There are two reasons people go to psychics: as a lark, usually after a few drinks, or because they're genuinely searching for something. What they're trying to find varies and perhaps remains a mystery even to the seeker. But for those who didn't just stumble out of happy hour, going to a psychic can be therapeutic. Whether the spiel coming out of a psychic's mouth is a parlor trick or prophecy is really irrelevant. What matters is the result. At 9th Chakra, just off Lincoln Road, Maria is a psychic who specializes in tarot card readings. The 75-year-old Puerto Rican is as comforting as a wise grandmother.

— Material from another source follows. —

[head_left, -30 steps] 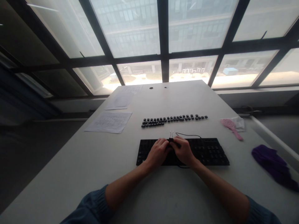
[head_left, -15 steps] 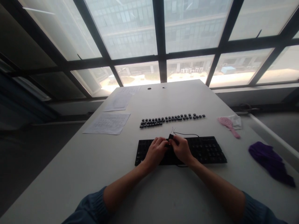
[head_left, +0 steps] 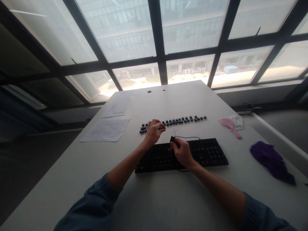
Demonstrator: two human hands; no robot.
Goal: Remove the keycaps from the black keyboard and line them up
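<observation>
My left hand [head_left: 152,132] is over the left part of the rows of loose black keycaps [head_left: 179,121], thumb and fingertips closed on a small dark keycap [head_left: 161,128]. Its fingers hide part of the lower row. My right hand [head_left: 183,151] grips a wire keycap puller with a black handle [head_left: 172,139]; thin wires stick up from it. The puller is above the upper edge of a black keyboard [head_left: 209,154], which lies flat below both hands. My right forearm and hand cover part of the keyboard's middle.
Printed sheets [head_left: 104,130] lie on the left of the white table [head_left: 154,199]. To the right are a pink hairbrush [head_left: 231,125] on a white tissue or bag [head_left: 238,122] and a purple cloth [head_left: 271,162]. The keyboard's cable [head_left: 189,137] curves behind it. Windows stand beyond.
My left hand has left the puller and moved up and left to the keycap rows. My right hand still holds the puller above the keyboard. The view has shifted slightly.
</observation>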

Though she does most of the talking during a live session — which runs $70 for a half-hour — she is one of those people who naturally inspires others to open up. It's a skill set crucial to her line of work. Her readings are in Spanish, which makes the experience all the more authentically Miami, but the shop makes translators available for English-speaking clients. Maria got into her line of work when she was only 12 years old. From a very young age, she saw the faces of the dead, she says. Believing her claims are as much an act of faith as believing in the doctrines of any organized religion. What is certain is that after some gentle prodding, she urges her listeners to take action, make some changes, or, at the very least, take time to meditate and reflect upon their lives and inner turmoil. None of this is supernatural or otherworldly; it's just good advice.